Mathematical Thinking & Visualization (MTV) draws on mathematics, statistics, and visual studies to develop new practices and tools for discovering, analyzing, and representing data. The major allows students to link mathematical thinking – the ability to recognize mathematical forms in relation to real-world phenomena – and data and information visualization – the ability to communicate and think about data in visualized form across contexts.
Students graduating with an MTV major may enter into the wide variety of fields focused on data analysis and visualization, including statistics, visual analytics, and geographic information systems and sciences.
More information about career possibilities or pursuing graduate school.
MTV Major Requirements
In addition to the general admission requirements, students must have completed the following prerequisites to be considered for admission to the Bachelor of Arts in Mathematical Thinking & Visualization:
- one quarter of calculus
- one quarter of linear algebra
Students can complete these regularly taught courses at UW Bothell or at another institution. These courses provide underpinnings of the quantitative models and essential mathematical ideas.
- BIS 300 Interdisciplinary Inquiry* (5 credits)
- BIS 209 Engaging Visual and Media Arts (5 credits)
- BIS 232 Visualizing Quantitative Data (5 credits)
- BIS 315 Understanding Statistics (5 credits)
- Mathematical Reasoning Courses (10 credits)
- Visualization Practice and Methods Courses (10 credits)
- Mathematical Reasoning Course OR Visualization Practice and Methods Course (5 credits)
- BIS 499 Portfolio Capstone - min. 2.5 grade (3 credits)
- Additional IAS Coursework (20 credits)
TOTAL = 68 Credits
*Should be taken in the first quarter of IAS enrollment.
Note: Classes in this major will be offered primarily during day-time hours.
Mathematical Reasoning Courses:
Students will choose at least two courses that will help them develop the mathematical tools gained in their prerequisite and core courses. This list will evolve as curricula across UWB change; courses in this category explicitly study mathematical principles. That emphasis is manifest in their readings, assignments, and evaluation. This criterion does not exclude courses with substantial application, but a student finishing a course in this category should be able to reflect critically on the mathematical principles learned, in a way that aids their thoughtful application elsewhere.

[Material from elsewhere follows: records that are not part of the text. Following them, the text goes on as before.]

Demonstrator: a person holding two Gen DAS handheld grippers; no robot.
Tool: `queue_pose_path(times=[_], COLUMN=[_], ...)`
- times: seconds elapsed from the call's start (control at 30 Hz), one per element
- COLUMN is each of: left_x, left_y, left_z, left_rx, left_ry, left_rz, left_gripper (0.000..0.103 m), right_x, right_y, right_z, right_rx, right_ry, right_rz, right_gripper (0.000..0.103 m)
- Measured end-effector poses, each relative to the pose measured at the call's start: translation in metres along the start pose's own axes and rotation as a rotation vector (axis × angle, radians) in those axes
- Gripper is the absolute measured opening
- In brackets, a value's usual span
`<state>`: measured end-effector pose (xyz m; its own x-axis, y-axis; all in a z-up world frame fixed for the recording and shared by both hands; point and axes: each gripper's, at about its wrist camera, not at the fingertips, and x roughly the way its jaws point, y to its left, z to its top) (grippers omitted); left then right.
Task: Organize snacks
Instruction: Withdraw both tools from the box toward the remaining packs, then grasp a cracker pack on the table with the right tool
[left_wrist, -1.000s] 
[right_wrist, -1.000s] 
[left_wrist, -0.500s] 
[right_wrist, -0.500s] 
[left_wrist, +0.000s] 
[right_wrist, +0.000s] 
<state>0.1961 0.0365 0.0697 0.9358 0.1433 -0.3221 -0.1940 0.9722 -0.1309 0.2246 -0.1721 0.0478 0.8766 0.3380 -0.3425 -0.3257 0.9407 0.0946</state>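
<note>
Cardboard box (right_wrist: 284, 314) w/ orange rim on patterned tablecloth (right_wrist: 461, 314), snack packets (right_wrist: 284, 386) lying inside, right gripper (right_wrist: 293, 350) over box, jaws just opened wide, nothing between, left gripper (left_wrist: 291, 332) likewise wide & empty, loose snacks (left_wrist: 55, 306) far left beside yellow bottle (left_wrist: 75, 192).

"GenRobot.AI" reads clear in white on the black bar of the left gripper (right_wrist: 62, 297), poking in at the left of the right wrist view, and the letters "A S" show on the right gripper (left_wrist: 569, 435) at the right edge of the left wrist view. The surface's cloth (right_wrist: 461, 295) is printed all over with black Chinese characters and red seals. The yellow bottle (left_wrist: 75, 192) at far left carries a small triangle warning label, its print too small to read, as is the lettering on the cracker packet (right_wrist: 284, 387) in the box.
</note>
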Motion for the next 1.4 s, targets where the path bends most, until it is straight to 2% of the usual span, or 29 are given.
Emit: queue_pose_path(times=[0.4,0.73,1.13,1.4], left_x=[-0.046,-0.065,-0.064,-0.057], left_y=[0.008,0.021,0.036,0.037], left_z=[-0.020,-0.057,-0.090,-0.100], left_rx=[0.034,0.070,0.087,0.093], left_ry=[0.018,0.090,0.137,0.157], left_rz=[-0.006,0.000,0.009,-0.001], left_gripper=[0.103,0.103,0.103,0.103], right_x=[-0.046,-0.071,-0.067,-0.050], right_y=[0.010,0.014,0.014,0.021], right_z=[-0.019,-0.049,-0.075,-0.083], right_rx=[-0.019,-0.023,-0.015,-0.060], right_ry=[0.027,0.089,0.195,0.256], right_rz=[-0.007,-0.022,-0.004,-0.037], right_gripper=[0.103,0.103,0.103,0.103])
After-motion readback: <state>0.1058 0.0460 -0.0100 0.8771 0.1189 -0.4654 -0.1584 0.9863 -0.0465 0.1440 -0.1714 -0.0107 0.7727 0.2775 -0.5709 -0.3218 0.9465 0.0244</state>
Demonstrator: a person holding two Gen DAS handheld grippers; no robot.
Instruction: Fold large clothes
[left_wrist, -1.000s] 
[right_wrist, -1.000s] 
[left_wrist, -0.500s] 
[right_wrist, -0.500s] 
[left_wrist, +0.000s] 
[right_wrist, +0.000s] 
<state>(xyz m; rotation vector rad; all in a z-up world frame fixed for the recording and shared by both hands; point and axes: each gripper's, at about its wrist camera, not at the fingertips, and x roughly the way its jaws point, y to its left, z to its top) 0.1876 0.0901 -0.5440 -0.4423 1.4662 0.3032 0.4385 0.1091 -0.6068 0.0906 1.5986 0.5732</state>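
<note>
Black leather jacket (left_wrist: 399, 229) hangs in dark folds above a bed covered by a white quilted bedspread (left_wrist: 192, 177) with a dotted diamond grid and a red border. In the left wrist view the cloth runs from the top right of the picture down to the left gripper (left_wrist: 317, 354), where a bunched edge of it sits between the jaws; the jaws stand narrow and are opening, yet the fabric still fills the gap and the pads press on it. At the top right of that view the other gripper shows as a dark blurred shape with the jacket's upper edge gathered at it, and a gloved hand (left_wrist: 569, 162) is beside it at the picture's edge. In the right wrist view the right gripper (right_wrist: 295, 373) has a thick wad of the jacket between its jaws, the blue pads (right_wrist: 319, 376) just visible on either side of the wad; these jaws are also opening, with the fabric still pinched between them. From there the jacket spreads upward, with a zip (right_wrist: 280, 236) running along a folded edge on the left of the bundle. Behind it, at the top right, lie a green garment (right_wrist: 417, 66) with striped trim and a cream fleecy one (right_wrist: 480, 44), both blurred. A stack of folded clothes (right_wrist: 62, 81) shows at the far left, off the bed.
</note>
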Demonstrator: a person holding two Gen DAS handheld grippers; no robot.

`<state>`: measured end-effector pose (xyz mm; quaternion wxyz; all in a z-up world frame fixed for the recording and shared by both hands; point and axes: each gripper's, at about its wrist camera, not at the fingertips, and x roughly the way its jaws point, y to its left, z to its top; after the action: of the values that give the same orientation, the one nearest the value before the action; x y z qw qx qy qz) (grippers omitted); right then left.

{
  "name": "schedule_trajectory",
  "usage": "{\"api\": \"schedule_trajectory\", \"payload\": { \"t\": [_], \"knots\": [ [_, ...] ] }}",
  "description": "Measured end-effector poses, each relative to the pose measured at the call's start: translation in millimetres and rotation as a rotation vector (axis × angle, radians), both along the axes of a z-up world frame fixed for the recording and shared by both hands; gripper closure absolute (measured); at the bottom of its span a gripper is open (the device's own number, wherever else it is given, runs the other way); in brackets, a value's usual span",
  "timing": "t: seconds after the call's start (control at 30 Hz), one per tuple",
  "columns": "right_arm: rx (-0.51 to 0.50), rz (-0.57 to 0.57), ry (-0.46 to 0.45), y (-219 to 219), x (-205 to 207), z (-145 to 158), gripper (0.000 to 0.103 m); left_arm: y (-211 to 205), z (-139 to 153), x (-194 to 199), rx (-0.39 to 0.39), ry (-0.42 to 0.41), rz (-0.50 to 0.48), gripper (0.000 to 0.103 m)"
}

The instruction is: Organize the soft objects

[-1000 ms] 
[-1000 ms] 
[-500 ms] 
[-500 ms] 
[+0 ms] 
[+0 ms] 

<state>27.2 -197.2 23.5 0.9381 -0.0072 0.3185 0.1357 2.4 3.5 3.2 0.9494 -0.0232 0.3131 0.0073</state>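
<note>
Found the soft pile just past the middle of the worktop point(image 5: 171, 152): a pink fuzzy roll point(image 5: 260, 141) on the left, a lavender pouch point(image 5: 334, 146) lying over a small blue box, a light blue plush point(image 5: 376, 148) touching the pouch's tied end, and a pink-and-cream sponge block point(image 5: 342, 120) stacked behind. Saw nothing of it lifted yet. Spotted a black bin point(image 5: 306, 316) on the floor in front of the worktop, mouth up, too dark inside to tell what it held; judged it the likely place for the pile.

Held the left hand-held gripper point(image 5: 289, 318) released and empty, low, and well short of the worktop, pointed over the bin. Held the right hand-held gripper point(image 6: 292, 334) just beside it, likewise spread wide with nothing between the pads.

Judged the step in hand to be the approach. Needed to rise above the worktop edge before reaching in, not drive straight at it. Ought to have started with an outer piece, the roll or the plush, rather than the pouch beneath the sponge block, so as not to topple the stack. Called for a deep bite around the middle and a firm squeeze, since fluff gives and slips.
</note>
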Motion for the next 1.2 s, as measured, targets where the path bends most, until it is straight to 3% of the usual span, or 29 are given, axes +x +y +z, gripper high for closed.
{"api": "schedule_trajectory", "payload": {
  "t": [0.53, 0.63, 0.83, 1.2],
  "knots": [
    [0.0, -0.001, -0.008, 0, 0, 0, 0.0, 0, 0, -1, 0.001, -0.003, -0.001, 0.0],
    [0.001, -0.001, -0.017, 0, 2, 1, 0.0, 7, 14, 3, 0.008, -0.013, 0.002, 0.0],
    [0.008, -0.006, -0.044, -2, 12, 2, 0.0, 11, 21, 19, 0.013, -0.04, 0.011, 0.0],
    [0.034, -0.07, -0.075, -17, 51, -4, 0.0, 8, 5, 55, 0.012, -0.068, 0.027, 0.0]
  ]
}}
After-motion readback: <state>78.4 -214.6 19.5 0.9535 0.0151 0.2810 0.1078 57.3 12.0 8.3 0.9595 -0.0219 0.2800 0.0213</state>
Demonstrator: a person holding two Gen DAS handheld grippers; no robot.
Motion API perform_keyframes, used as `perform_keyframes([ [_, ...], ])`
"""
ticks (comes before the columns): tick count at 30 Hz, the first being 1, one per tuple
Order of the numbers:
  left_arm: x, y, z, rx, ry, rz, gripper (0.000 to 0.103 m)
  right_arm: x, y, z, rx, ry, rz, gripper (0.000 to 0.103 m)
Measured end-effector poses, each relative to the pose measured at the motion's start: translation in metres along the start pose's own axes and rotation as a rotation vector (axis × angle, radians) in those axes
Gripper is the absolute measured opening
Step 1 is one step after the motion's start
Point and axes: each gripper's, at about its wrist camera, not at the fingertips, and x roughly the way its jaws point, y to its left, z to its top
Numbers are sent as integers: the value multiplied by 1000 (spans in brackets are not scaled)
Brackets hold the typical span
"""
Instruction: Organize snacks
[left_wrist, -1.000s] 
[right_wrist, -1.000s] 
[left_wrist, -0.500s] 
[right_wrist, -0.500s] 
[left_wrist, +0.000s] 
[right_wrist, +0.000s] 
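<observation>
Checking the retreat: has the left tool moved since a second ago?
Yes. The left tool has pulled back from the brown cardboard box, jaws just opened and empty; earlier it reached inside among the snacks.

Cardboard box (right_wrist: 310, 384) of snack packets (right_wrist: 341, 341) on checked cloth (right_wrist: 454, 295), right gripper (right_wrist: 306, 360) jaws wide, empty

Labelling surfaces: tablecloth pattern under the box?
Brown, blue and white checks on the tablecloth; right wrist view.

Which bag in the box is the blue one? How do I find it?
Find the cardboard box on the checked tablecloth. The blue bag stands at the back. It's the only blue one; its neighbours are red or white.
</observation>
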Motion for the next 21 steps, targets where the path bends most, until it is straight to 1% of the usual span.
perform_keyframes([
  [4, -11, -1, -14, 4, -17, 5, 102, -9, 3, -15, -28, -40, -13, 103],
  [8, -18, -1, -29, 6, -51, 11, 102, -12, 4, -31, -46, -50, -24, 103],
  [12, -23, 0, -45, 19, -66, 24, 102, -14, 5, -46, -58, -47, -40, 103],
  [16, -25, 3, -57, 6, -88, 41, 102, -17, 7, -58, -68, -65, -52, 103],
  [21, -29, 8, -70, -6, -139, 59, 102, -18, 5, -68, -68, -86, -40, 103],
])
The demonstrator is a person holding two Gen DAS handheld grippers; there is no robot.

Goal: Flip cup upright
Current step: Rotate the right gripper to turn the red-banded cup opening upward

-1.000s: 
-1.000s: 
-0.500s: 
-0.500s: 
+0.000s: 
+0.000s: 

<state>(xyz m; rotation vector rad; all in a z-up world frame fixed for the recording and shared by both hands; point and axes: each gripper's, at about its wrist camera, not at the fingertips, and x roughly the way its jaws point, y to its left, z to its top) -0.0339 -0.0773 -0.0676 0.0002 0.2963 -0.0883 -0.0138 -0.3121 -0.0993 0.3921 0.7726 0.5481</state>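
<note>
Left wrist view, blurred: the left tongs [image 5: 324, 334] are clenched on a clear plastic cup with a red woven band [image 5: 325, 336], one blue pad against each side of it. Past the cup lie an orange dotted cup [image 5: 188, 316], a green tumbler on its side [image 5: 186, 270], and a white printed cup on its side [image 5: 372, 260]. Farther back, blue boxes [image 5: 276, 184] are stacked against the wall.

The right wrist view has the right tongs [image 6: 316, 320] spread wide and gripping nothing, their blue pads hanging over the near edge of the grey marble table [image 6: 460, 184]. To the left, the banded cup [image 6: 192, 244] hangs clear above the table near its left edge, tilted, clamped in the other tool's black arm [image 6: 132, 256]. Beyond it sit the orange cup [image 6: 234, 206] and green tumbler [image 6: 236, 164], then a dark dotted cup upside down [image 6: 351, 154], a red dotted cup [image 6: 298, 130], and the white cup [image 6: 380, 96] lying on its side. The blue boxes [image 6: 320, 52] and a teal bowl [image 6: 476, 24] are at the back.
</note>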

These courses will include
- BIS 302 Issues in Mathematics Across Cultures
- BIS 329 Topics in Mathematics Across the Curriculum
- BIS 447 Topics in Quantitative Inquiry
- CSS 107 Introduction to Programming through Animated Storytelling
- CSS 161 Fundamentals of Computing
- CSS 162 Programming Methodology
- STMATH 125 Calculus II
- STMATH 126 Calculus III
- STMATH 300 Foundations of Modern Mathematics
- STMATH 310 Mathematical Game Theory
Visualization Practice and Methods Courses
Students will choose at least two courses that extend their capacities in visualization and communication. Visualization practices and methods may include modeling and tools for exploring and examining data sets. It includes interactive presentation through the simultaneous display of multimedia data such as numbers, words, and images, and informal modes of communication, along with polished presentations to specific audiences. Courses in this category develop means of representing, and critically examining data and arguments.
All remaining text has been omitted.